Using the entries that follow, establish how many lines contain the word "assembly" and give only that figure.

INFORMATION PROVIDED START

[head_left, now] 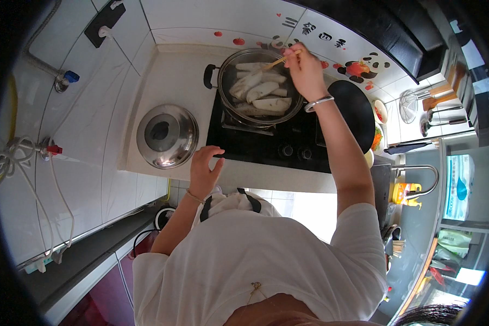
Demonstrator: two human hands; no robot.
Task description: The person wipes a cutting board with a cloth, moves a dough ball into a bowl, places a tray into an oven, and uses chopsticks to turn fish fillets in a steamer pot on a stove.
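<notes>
In my right hand (303,66), closed at the far side of the stove, is a pair of wooden chopsticks (281,60). Their tips reach down among several long, pale pieces of food (264,91) in a round metal pot (227,106) on the left burner. Haze softens the pot's contents. My left hand (204,169) hovers by the counter's front edge, fingers apart and slightly bent, holding nothing. Left of it, a shiny domed pot lid (171,149) with a dark knob lies on the counter.
A black wok (353,111) covers the right burner. The black stove (255,146) has two front knobs. Bowls of cut food (378,136) stand beyond the wok, near a sink faucet (430,173) and a yellow pump bottle (403,194). A range hood (396,38) overhangs the right back.
</notes>
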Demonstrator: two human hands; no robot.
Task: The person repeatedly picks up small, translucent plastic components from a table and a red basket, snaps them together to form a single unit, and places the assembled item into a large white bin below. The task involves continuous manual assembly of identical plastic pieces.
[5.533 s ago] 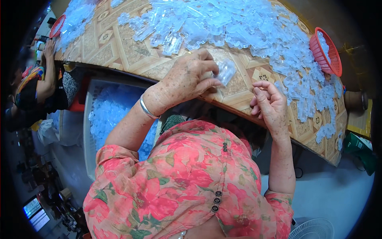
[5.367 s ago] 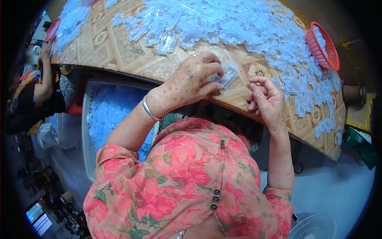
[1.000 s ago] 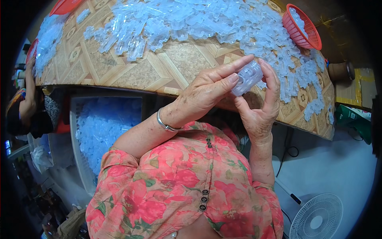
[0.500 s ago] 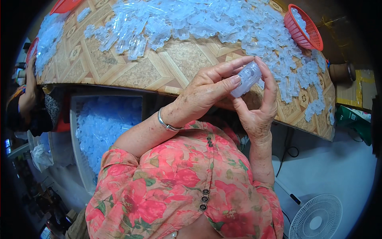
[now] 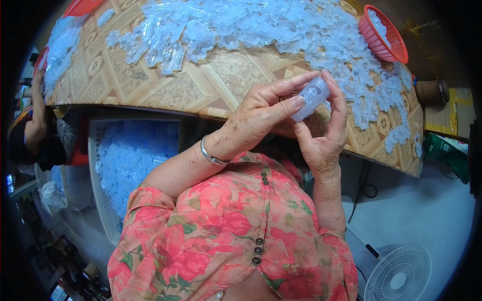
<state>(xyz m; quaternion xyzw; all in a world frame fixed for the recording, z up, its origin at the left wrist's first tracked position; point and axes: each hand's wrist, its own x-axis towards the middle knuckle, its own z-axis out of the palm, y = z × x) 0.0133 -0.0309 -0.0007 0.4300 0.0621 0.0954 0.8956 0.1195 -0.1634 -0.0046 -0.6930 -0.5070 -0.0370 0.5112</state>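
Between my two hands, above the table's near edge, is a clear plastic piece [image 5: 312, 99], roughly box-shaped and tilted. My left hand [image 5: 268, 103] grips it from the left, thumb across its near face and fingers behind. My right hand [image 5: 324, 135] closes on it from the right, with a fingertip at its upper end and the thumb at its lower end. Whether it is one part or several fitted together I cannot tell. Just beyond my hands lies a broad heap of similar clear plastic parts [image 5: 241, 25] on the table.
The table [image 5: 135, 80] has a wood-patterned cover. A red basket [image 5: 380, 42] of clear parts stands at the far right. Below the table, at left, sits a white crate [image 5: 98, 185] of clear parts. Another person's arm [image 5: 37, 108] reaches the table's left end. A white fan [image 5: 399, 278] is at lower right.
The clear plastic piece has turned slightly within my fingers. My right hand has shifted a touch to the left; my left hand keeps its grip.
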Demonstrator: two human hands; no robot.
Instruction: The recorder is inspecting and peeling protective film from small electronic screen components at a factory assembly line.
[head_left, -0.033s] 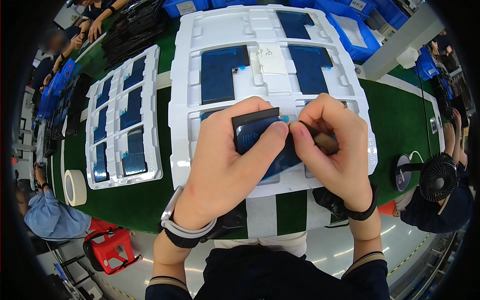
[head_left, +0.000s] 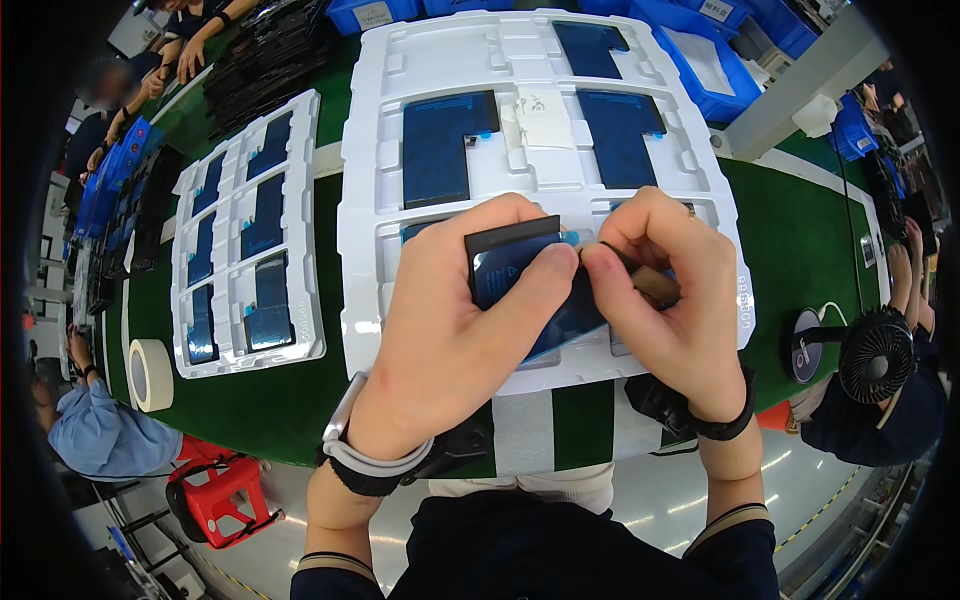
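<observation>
My left hand is closed round a flat battery covered in shiny blue film, with a black band along its top edge. The thumb lies across its face. At the battery's right edge, beside a small light-blue tab, my right hand has thumb and forefinger pinched together. A dark strip shows inside the curl of those fingers, but I cannot make out what it is. Both hands are above a large white moulded tray, where similar L-shaped batteries lie in recesses; the hands partly hide the nearer ones.
A smaller white tray of batteries lies left on the green mat, near a tape roll. A paper slip rests on the large tray. Blue bins stand behind; a black fan is at right. Other people work around.
</observation>
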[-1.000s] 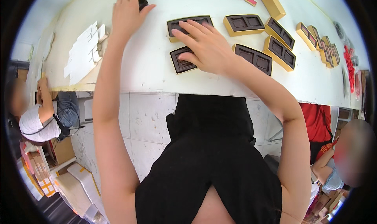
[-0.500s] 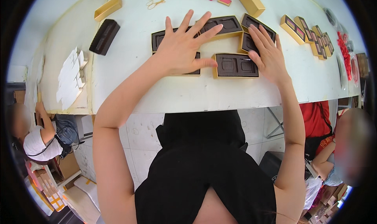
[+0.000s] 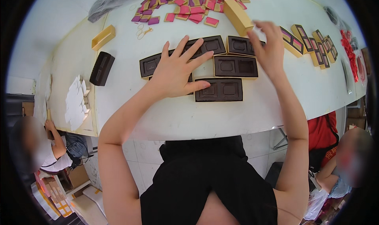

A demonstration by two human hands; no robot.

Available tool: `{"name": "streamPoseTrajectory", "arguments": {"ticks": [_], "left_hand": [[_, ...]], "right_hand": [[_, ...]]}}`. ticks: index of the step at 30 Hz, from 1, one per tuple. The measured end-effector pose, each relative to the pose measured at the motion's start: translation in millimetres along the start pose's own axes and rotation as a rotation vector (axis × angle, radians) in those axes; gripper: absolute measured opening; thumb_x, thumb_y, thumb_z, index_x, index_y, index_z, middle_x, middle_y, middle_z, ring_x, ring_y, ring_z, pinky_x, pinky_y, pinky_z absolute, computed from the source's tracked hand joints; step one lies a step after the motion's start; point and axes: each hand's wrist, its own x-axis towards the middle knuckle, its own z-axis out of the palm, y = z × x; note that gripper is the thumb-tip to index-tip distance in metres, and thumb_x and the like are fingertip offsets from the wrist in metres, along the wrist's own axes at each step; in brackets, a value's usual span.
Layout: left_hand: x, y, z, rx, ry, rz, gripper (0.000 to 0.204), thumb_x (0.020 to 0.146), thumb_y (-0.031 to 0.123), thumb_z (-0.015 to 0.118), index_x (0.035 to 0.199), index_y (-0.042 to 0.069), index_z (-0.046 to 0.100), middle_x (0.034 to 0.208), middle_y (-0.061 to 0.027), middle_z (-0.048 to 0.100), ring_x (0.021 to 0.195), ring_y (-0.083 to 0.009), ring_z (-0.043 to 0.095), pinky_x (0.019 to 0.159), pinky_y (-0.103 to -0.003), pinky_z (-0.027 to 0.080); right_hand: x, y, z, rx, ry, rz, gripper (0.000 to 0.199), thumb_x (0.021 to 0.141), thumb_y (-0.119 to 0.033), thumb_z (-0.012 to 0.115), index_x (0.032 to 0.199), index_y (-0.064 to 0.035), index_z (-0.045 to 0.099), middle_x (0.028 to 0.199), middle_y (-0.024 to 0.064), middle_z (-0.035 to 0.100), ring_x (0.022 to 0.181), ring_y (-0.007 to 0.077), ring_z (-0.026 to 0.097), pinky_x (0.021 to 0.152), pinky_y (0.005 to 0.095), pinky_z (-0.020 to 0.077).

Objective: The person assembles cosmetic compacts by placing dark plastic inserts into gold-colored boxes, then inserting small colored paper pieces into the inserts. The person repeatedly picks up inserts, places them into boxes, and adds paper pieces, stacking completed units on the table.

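Note:
Several gold boxes with dark brown plastic trays lie grouped on the white table. My left hand (image 3: 175, 73) is spread flat with its fingers apart over the left boxes, partly hiding them; its thumb touches the nearest brown tray (image 3: 219, 90). Another brown tray (image 3: 235, 66) sits just beyond that one. On the right, my right hand (image 3: 269, 47) is raised with thumb and fingers apart, by the right end of a far tray (image 3: 239, 45). Its fingertips are close to a long gold box (image 3: 237, 17); I cannot tell whether they touch it.
Pink and purple small packets (image 3: 197, 8) are heaped at the back, near gold scissors (image 3: 143, 31). Filled boxes (image 3: 291, 41) stand at the right. A dark tray (image 3: 102, 69), a gold box sleeve (image 3: 103, 37) and white folded pieces (image 3: 77, 102) lie left. Two people sit at the sides.
My right hand has lifted off the right boxes and moved toward the long gold box. The boxes at the right are now in neater rows. The view takes in more of the table's far side.

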Motion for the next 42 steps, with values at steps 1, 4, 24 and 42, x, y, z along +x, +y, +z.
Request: {"name": "streamPoseTrajectory", "arguments": {"ticks": [1,4,24,42], "left_hand": [[0.8,0.7,-0.3,-0.010,-0.004,0.003,0.074,0.082,0.063,0.060,0.146,0.031,0.040,0.158,-0.0075,0.026,0.144,-0.0392,0.021,0.108,-0.070,0.019],[2.2,3.5,-3.1,-0.037,-0.031,-0.002,0.070,0.084,0.062,0.059,0.145,0.031,0.043,0.158,-0.0071,0.028,0.144,-0.0386,0.022,0.108,-0.068,0.019],[66.6,14.4,3.8,-0.082,-0.066,0.202,0.091,0.077,0.072,0.058,0.151,0.026,0.032,0.158,-0.0172,0.020,0.145,-0.0453,0.013,0.100,-0.078,0.019],[53.7,13.3,0.0,-0.083,-0.140,0.122,0.092,0.080,0.076,0.049,0.151,0.019,0.033,0.155,-0.0227,0.026,0.143,-0.0499,0.014,0.100,-0.076,0.024]], "right_hand": [[11.2,14.5,9.6,0.009,-0.013,0.038,0.040,0.083,-0.030,0.073,0.110,-0.0003,0.065,0.109,0.0137,0.063,0.097,0.0318,0.059,0.086,0.0384,0.0473],[36.9,51.0,33.5,0.172,-0.257,0.177,0.041,0.081,-0.028,0.074,0.108,0.0018,0.066,0.107,0.0137,0.066,0.099,0.0343,0.061,0.087,0.0395,0.0481],[13.1,38.5,7.3,0.236,-0.274,-0.194,0.020,0.079,0.004,0.062,0.097,-0.0020,0.066,0.098,0.0104,0.068,0.093,0.0292,0.065,0.074,0.0370,0.0536],[98.4,17.4,43.1,0.604,-0.820,0.172,0.024,0.088,0.004,0.057,0.108,0.0005,0.069,0.087,0.0054,0.065,0.076,0.0106,0.060,0.065,0.0263,0.0508]]}}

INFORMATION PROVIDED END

OUTPUT
2